Wattson Heirloom

About

Wattson is a character from the video game Apex Legends. This project started as a simple idea: build a working version of her Heirloom for my nephew’s birthday. I didn’t want just a prop that looked right — I wanted it to work. It needed to light up, vibrate, and display data.

Hardware

For the MCU, I chose an Adafruit QT Py ESP32-S2, mostly because it was small, fast, and I already had one. I wanted something capable of driving an LCD, controlling LEDs, animating NeoPixels, and handling a few sensors without overloading the CPU. It ended up being a solid choice, but if I were to do it again, I’d pick a dev board with more exposed GPIO pins. That would’ve made wiring a lot simpler and saved me from needing a GPIO expander.

Because of the limited pins, I used an MCP23017 I2C GPIO expander. Between that and the rotary encoder on an I2C breakout, I ended up juggling multiple interrupt lines that didn’t play nicely together. My first attempt was to tie both interrupt lines together into one wire. However, the expander’s line is open-drain and pulled high, while the encoder’s was actively driven – so they didn't actually work together. After a lot of debugging, I gave up and gave each device its own interrupt line.
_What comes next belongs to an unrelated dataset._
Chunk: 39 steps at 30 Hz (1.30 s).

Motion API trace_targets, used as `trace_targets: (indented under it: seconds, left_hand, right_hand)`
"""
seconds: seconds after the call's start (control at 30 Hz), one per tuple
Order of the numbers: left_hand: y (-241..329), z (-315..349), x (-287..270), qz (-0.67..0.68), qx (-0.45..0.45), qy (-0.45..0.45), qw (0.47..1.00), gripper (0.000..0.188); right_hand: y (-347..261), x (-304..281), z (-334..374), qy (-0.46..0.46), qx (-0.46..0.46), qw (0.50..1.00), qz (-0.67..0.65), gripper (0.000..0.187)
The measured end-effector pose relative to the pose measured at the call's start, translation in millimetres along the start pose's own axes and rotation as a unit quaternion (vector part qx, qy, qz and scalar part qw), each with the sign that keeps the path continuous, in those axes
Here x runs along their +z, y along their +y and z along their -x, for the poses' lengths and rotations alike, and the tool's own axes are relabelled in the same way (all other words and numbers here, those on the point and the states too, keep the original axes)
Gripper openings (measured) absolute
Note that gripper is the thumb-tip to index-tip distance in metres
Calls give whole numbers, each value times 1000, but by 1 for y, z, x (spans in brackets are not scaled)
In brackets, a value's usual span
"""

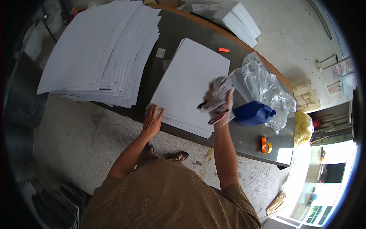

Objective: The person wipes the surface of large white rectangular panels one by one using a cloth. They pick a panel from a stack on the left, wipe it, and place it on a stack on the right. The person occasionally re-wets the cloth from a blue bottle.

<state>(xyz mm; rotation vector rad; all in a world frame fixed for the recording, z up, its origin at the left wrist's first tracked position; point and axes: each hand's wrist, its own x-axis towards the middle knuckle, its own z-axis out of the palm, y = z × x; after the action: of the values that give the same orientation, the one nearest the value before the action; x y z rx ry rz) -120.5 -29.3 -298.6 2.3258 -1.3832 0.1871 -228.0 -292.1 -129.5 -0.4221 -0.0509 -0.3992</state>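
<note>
A stack of white sheets (190, 80) lies on the dark table in front of me. At its near left corner my left hand (153, 121) rests with fingers stretched onto the edge of the sheets. My right hand (225, 110) holds a crumpled grey-white rag (221, 89) with a dark red part, over the right side of the stack. Motion blurs the rag and partly hides those fingers. Just right of this hand a blue plastic jug (253, 113) lies on its side, its cap pointing right.
A larger pile of white sheets (87, 49) covers the table's left end. Clear plastic wrapping (263, 84) lies behind the jug. An orange tape dispenser (265, 145) sits near the right front edge, and a small orange cutter (224, 49) near the far edge. White blocks (240, 24) stand beyond the table.
</note>
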Motion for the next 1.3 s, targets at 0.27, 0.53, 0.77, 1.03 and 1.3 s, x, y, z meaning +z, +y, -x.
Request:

The joystick was another unexpected headache. The analog readings weren’t stable, and the stick drifted badly around its resting point. To fix that, I added a small dead zone around the middle, averaged multiple samples for each reading, and only sampled frequently when the stick moved outside that zone. That combination made the controls feel smooth and reduced wasted CPU time from constantly reading.

For haptics, I wired a small vibration motor through a BJT so it could draw power from the 5V rail. The vibration added a ton of reality to the device, feeling the feedback in your hand just really tricks the brain.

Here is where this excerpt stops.